Recognition: unknown
Doc-V*:Coarse-to-Fine Interactive Visual Reasoning for Multi-Page Document VQA
Pith reviewed 2026-05-10 12:48 UTC · model grok-4.3
The pith
Doc-V* casts multi-page document VQA as an agentic sequence of thumbnail overview, targeted page fetching, and evidence aggregation in structured working memory.
A machine-rendered reading of the paper's core claim, the machinery that carries it, and where it could break.
Core claim
Doc-V* is an OCR-free agentic framework that casts multi-page DocVQA as sequential evidence aggregation: it begins with a thumbnail overview, navigates via semantic retrieval and targeted page fetching, and aggregates evidence in structured working memory for grounded reasoning. The system is trained by imitation learning from expert trajectories and further optimized with Group Relative Policy Optimization.
What carries the argument
The agentic coarse-to-fine navigation process paired with structured working memory, which performs selective attention over fetched pages rather than full-document input or fixed retrieval sets.
If this is right
- The approach scales to arbitrarily long documents by fetching pages on demand instead of increasing context length.

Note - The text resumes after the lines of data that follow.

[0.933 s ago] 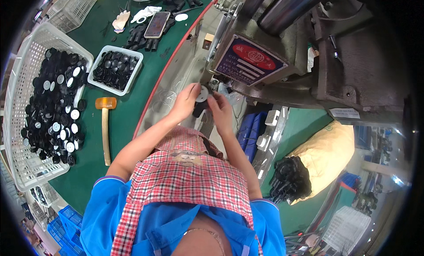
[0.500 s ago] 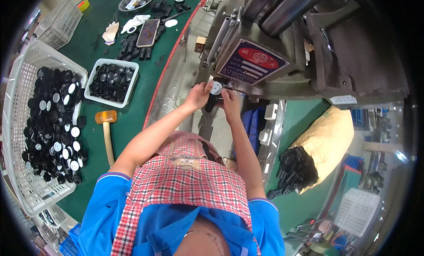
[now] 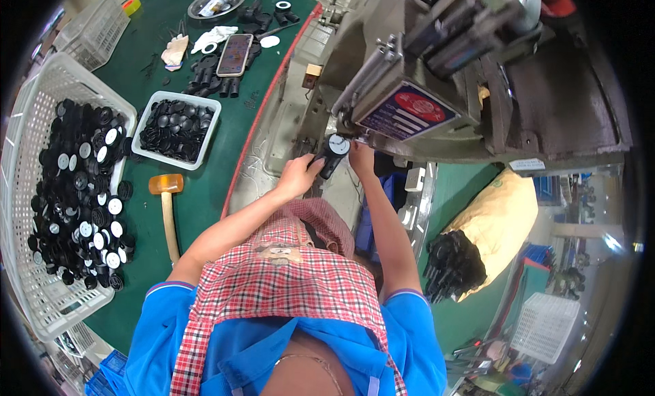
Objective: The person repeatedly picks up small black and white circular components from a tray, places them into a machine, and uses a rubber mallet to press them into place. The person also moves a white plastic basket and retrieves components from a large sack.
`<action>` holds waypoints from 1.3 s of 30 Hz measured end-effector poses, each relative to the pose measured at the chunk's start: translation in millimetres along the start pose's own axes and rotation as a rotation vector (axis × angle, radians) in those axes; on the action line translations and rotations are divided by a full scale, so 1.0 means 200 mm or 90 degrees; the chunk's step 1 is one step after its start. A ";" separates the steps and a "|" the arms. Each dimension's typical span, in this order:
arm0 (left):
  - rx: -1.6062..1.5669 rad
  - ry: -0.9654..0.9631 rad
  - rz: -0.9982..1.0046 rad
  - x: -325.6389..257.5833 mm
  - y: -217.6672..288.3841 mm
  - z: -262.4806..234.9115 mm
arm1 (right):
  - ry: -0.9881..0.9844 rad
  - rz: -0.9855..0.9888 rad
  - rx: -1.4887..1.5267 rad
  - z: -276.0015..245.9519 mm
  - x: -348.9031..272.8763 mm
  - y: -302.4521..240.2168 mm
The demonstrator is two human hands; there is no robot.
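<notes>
Head view: both hands hold a round black part with a white face up at the mouth of a press machine

The left hand (image 3: 297,177) is curled shut around the lower side of the black part (image 3: 334,152), and the right hand (image 3: 360,157) closes on it from the other side, just under the machine (image 3: 437,89) and its red-and-blue plate (image 3: 407,111). The fingers sit very near the tooling, so a pinch looks possible if the press moves while they are there; a part seated crooked could jam or crack. On the green worktop (image 3: 205,198) to the left lie a wooden mallet (image 3: 166,208), a small white tray (image 3: 177,128) of black parts, a large white basket (image 3: 41,191) of more, and a phone (image 3: 234,54)
</notes>
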State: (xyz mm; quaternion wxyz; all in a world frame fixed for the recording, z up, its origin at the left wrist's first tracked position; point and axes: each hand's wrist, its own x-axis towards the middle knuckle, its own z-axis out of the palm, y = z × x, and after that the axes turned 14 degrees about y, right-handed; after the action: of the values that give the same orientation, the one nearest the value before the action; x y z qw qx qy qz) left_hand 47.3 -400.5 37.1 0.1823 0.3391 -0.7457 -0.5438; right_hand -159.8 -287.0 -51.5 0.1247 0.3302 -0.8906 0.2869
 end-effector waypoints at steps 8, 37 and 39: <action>0.057 0.069 0.072 -0.01 -0.02 0.02 | -0.196 0.066 -0.125 0.18 0.07 0.08; 0.690 0.409 0.159 0.19 -0.38 -1.33 | -0.244 0.215 0.332 0.17 0.32 0.56; 0.715 0.422 0.152 0.21 -0.42 -1.34 | -0.322 0.218 0.199 0.21 0.33 0.54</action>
State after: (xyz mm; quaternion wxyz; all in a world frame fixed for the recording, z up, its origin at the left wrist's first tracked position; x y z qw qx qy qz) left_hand 215.3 -628.6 46.0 0.2567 0.4468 -0.8527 0.0851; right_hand -282.2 -279.2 -105.1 -0.2022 0.2516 -0.8812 0.3455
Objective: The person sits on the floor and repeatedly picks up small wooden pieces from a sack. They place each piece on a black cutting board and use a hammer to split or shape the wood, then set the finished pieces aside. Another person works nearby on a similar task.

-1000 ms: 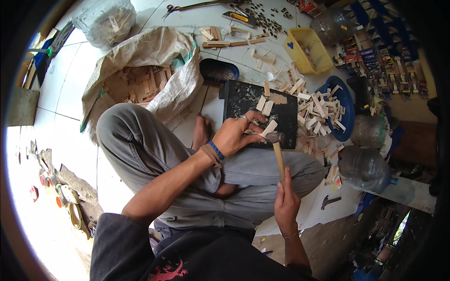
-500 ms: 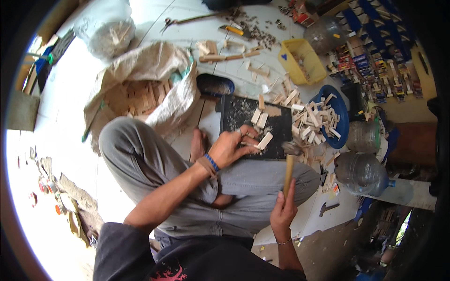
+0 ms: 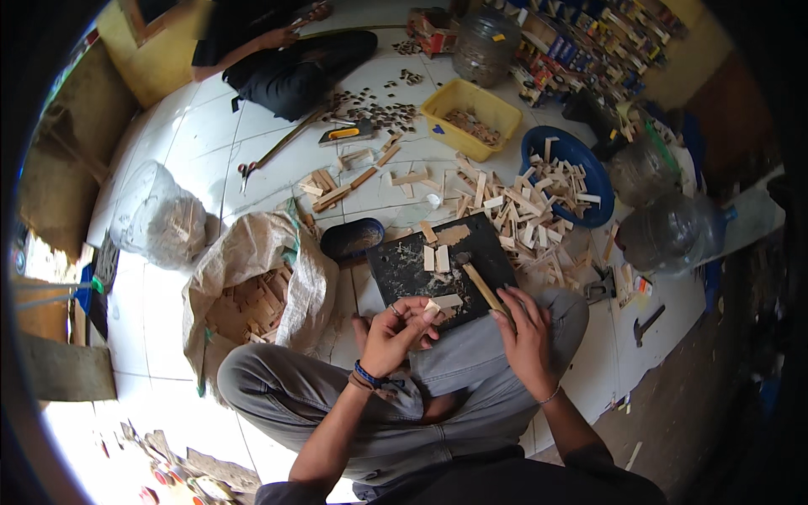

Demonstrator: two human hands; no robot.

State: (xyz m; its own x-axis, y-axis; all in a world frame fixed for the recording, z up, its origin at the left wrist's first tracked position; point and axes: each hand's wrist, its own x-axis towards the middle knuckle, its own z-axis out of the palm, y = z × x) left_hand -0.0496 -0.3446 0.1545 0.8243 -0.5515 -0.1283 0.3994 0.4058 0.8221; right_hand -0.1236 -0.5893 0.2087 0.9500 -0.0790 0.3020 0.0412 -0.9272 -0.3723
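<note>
My left hand (image 3: 393,338) pinches a small pale wooden block (image 3: 447,301) between thumb and fingers, above the near edge of a black board (image 3: 396,271). Across that board lies a hammer (image 3: 481,284), its head down on the surface and its wooden handle slanting toward me. My right hand (image 3: 523,331) is at the handle's end with fingers spread and not wrapped around it; whether the fingertips touch it I cannot tell. Two pale blocks (image 3: 436,258) lie side by side on the board among shavings, with another block (image 3: 427,231) just beyond them.
Right of the board, loose wooden pieces (image 3: 513,220) spill beside a blue basin (image 3: 534,145). Further off stands a yellow tub (image 3: 427,104). To the left are an open sack (image 3: 202,286) of wood pieces and an oval dark tray (image 3: 352,239). Another person (image 3: 286,71) sits at the far left.
The hammer, earlier raised in my right hand, now rests on the board, and that hand's fingers have spread. My left hand has lifted its wooden block slightly toward me. The view has shifted.
</note>
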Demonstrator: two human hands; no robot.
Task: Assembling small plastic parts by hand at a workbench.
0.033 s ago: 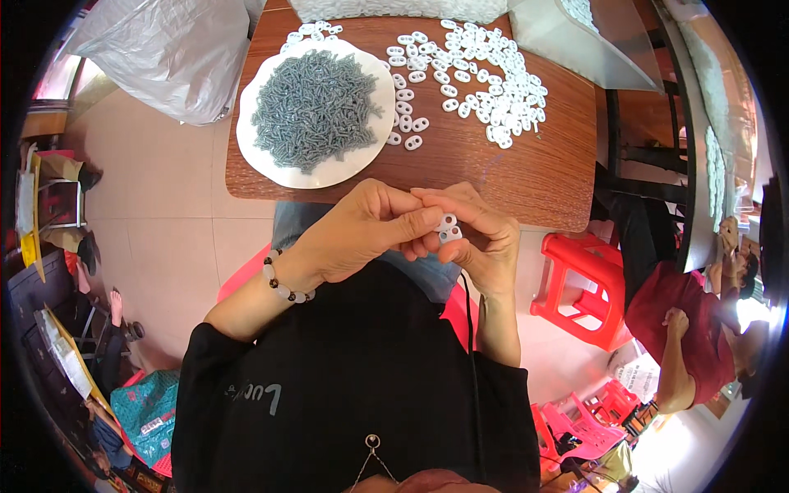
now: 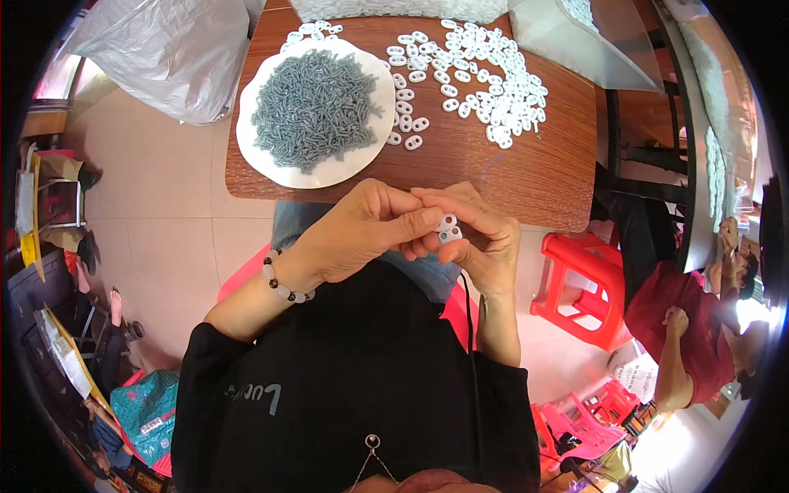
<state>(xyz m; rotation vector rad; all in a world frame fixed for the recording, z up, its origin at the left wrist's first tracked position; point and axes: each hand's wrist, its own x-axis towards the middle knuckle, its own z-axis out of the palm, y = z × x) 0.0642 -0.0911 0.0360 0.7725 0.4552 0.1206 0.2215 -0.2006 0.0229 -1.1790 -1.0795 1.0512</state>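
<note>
My hands meet just off the near edge of the wooden table (image 2: 542, 177). Small white plastic pieces with round holes (image 2: 449, 233) are pinched between them, one seemingly against another. My left hand (image 2: 362, 226), a beaded bracelet at its wrist, presses thumb and fingers on the upper end. The lower end sits between the thumb and bent fingers of my right hand (image 2: 489, 234). Fingers hide part of the pieces. Beyond my left hand stands a white scalloped plate (image 2: 255, 160) heaped with small grey translucent parts (image 2: 316, 111). Loose white two-hole pieces (image 2: 505, 99) lie scattered on the table.
Pale containers of white pieces (image 2: 567, 41) stand at the far right. A large translucent plastic bag (image 2: 164, 57) is at far left. A red plastic stool (image 2: 583, 287) stands right of me. Another person in a dark red top (image 2: 682, 329) is at the right.
</note>
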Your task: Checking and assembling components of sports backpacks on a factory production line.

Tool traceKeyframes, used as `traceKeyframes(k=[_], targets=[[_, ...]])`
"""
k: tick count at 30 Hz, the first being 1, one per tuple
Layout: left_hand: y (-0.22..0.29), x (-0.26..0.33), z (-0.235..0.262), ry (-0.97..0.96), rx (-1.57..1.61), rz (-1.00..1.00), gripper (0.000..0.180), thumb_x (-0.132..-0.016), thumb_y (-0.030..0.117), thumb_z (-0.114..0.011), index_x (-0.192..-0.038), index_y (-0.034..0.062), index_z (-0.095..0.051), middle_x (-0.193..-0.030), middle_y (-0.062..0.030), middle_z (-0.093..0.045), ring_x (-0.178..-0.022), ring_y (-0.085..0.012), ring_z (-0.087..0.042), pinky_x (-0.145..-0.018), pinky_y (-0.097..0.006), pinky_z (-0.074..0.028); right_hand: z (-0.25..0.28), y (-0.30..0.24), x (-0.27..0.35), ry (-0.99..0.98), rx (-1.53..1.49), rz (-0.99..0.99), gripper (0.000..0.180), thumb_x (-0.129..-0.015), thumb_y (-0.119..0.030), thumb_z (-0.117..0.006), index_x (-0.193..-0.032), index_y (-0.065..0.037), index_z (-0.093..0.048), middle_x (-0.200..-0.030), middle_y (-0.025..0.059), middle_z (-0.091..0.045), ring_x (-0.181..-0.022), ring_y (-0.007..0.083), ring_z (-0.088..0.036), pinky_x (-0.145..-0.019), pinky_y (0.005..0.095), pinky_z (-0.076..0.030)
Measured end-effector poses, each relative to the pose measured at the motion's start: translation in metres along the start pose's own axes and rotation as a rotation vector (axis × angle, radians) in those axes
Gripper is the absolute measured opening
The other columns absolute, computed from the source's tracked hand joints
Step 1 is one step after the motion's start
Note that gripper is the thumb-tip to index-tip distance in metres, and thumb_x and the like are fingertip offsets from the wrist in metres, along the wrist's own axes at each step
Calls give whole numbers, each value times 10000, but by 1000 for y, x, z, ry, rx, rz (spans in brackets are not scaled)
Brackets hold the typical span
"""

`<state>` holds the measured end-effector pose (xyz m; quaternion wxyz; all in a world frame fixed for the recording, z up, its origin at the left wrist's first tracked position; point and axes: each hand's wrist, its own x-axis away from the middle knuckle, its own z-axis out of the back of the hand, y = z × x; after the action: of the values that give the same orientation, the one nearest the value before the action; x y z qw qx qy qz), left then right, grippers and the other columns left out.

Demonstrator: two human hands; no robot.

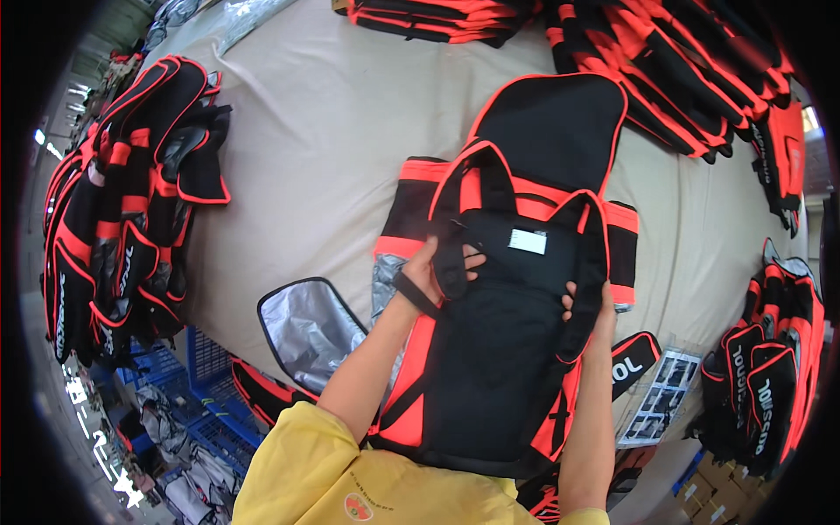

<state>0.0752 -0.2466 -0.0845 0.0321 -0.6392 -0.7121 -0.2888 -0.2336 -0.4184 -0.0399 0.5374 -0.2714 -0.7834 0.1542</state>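
A black backpack (499,350) with orange-red trim lies on the cloth-covered table in front of me, its back panel and shoulder straps facing up. Its black top flap (551,127) is folded out toward the far side. A small white label (528,241) sits on the upper back panel. My left hand (423,269) is closed around the left shoulder strap (450,227), fingertips showing on its inner side. Around the right shoulder strap (595,249) my right hand (604,313) is closed too, partly hidden by the strap. A silver-lined flap (311,328) spreads out at the left.
Similar bags are piled at the left (122,210), at the far right (665,70) and at the right edge (761,376). A printed sheet with pictures (661,398) lies right of the backpack. Blue plastic crates (214,385) stand below the table's left edge.
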Motion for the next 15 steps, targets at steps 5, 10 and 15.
traceKeyframes(k=[5,10,15], targets=[[-5,6,1,32,10,-30,709,-1096,560,-458,-1337,-87,-619,-1308,-235,-696,-1300,-446,-636,-1047,-501,-553,-1,-1,-2,17,57,6,628,-1055,-592,-549,-1404,-69,-568,-1161,156,-755,-810,255,-747,-589,350,-598],[-12,-5,6,54,42,53,763,-1093,585,-436,-1314,-122,-616,-1274,-256,-711,-1240,-421,-676,-1048,-484,-553,18,-2,-1,-47,-40,9,589,-1068,-559,-548,-1396,-70,-562,-1172,177,-757,-831,285,-756,-603,370,-595],[2,2,27,-12,20,0,779,-1095,587,-428,-1327,-138,-592,-1251,-255,-718,-1212,-403,-696,-1023,-490,-573,5,6,-13,-117,2,-42,636,-1056,-569,-564,-1398,-33,-568,-1230,212,-735,-904,312,-755,-652,387,-594]])
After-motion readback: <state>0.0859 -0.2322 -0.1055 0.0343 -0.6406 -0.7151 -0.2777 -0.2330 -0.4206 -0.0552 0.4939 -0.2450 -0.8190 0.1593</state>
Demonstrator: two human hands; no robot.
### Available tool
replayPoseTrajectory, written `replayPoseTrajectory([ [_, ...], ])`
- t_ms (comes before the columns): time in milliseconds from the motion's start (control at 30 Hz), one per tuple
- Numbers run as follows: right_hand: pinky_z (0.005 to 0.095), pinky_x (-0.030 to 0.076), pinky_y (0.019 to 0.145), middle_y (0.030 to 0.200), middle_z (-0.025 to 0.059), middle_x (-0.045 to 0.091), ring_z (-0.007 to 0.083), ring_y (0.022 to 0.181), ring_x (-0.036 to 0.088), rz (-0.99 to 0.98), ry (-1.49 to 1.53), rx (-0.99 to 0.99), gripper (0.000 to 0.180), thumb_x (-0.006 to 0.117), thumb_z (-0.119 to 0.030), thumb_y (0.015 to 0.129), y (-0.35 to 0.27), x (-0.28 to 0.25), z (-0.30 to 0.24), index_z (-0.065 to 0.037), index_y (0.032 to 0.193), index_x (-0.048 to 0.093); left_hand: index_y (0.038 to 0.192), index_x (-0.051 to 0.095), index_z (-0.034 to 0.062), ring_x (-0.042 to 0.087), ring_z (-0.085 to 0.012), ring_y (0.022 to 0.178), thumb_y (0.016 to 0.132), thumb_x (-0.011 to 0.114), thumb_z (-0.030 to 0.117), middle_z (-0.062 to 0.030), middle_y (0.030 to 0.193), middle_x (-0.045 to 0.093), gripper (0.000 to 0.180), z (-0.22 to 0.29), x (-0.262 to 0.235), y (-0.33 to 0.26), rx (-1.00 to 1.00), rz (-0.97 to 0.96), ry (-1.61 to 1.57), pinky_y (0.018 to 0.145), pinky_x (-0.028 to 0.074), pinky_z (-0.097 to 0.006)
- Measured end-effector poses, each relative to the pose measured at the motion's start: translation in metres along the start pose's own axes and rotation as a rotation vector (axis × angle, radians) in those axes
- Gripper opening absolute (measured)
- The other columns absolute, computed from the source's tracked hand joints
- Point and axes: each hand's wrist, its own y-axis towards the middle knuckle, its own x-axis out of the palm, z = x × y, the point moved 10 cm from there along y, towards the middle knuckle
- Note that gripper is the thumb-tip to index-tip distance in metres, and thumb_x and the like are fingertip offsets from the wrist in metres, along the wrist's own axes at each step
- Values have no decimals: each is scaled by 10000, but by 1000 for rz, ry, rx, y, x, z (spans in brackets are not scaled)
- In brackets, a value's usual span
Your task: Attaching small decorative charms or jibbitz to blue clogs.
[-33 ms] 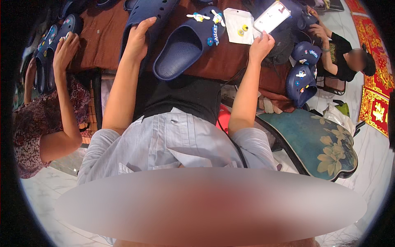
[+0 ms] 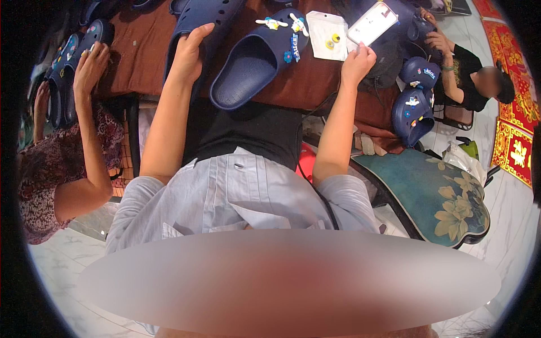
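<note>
My left hand (image 2: 190,55) is closed round the side of a navy clog (image 2: 211,22) with holes in its upper, the thumb lying on top. Just right of it, a second navy clog (image 2: 248,73) rests on the table with its opening toward me. White, yellow and blue charms (image 2: 293,42) decorate its toe. My right hand (image 2: 358,63) pinches the lower edge of a phone (image 2: 373,23) with a bright screen and a pale frame. Beside the phone lies a white packet (image 2: 327,35) with small yellow charms on it.
A brown cloth (image 2: 135,62) covers the table. At left, a neighbour's hand (image 2: 90,67) touches decorated clogs (image 2: 67,73). Another person (image 2: 465,79) works at right, near more decorated clogs (image 2: 414,107). A teal floral cushion (image 2: 422,191) sits on a chair to my right.
</note>
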Motion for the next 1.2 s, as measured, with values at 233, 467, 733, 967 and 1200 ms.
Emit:
replayPoseTrajectory([
  [233, 393, 398, 926, 1134, 180, 499, 322, 1063, 474, -17, -23, -6, 348, 597, -22, 803, 0, 2, 1, -6, 1150, 620, 1094, 606, -1, 587, -171, 1010, 836, 655, 187, -66, 1065, 633, 323, 1, 5, -3, -17, -22, -7, 931, 431, -320],
  [467, 406, 400, 918, 1126, 185, 509, 328, 1057, 483, -17, -44, -21, 335, 606, -22, 798, 0, 2, -3, -13, 1132, 631, 1093, 599, 0, 586, -169, 1005, 825, 664, 174, -64, 1064, 628, 326, 0, 3, -4, -36, -12, 0, 921, 435, -321],
  [733, 405, 409, 908, 1112, 188, 509, 331, 1049, 490, 5, -32, -37, 291, 604, -17, 797, 0, 1, -1, -10, 1084, 653, 1097, 594, 0, 584, -164, 1000, 829, 660, 165, -61, 1070, 624, 322, 3, 4, -6, -36, -9, 13, 907, 436, -312],
  [967, 405, 412, 902, 1107, 185, 511, 331, 1046, 490, 7, -29, -27, 285, 599, -19, 798, -1, 2, -2, -10, 1077, 654, 1111, 585, -9, 581, -170, 1016, 830, 657, 162, -70, 1094, 616, 336, 2, 2, -3, -14, 4, -9, 918, 433, -316],
  [1200, 403, 410, 904, 1117, 181, 506, 328, 1049, 487, -5, -42, -30, 286, 598, -21, 803, 0, 2, -1, -12, 1084, 651, 1035, 638, -18, 609, -218, 1000, 799, 691, 229, -106, 1063, 655, 346, 2, -1, -1, 20, 10, 16, 932, 441, -345],
])
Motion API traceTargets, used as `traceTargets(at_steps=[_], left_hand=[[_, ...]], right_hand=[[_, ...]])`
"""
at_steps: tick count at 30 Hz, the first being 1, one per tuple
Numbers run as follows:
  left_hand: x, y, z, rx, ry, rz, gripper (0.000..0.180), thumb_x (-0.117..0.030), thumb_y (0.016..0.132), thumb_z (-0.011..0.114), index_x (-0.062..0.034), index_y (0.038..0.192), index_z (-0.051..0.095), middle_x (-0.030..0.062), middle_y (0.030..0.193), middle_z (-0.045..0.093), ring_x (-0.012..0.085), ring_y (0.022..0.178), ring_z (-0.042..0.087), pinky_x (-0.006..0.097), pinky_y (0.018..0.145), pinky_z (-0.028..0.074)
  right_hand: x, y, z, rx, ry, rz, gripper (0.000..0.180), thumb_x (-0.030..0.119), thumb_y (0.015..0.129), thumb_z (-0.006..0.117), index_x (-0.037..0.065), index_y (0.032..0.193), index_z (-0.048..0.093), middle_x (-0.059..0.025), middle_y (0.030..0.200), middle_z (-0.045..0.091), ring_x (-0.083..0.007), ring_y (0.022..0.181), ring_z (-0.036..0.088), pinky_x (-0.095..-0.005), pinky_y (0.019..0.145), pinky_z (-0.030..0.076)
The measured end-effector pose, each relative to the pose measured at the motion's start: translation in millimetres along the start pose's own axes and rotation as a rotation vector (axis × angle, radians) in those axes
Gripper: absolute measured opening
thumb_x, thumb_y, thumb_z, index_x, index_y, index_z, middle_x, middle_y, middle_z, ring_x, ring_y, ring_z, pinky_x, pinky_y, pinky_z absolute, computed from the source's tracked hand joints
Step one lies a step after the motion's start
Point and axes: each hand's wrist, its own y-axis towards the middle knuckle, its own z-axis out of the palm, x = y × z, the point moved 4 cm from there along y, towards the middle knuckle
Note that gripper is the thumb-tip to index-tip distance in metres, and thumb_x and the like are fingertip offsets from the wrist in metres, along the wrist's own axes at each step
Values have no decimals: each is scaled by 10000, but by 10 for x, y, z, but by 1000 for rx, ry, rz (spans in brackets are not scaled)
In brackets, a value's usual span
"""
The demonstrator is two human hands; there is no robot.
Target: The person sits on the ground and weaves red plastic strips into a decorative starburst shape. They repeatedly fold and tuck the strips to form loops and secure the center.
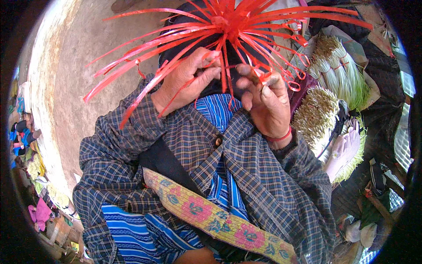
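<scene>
A big bunch of red plastic strips (228, 28) fans out in front of me, gathered at its middle, with loose ends curling and drooping around my hands. My left hand (184, 83) is closed, thumb against fingers, on one of these red strips; a thin length trails down past the wrist. Opposite it, my right hand (273, 103) pinches a crumpled red strip between thumb and forefinger, its other fingers bent and partly blurred. Between the two hands, several strips hang over dark fabric and my blue striped garment (217, 110).
Tied bundles of pale stalks with green ends (338, 72) lie at right, with another bundle (315, 116) close by my right forearm. Black sheeting (382, 119) spreads beyond them. Concrete floor (88, 75) stretches along the left. A flowered woven strap (220, 218) crosses my body.
</scene>
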Motion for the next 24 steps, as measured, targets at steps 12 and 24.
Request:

- Out-of-domain generalization improves substantially, reaching gains of up to 47.9 percent over RAG baselines across five benchmarks.
- Evidence aggregation succeeds through selective attention rather than by ingesting more pages.
- Imitation from expert paths produces navigation strategies that balance answer accuracy with fewer page fetches.
Where Pith is reading between the lines
- Similar agentic navigation with working memory could apply to other long-context visual tasks such as multi-image or video question answering where evidence is sparse.
- The framework implies that learned selective fetching may reduce the need for ever-larger context windows in multimodal models.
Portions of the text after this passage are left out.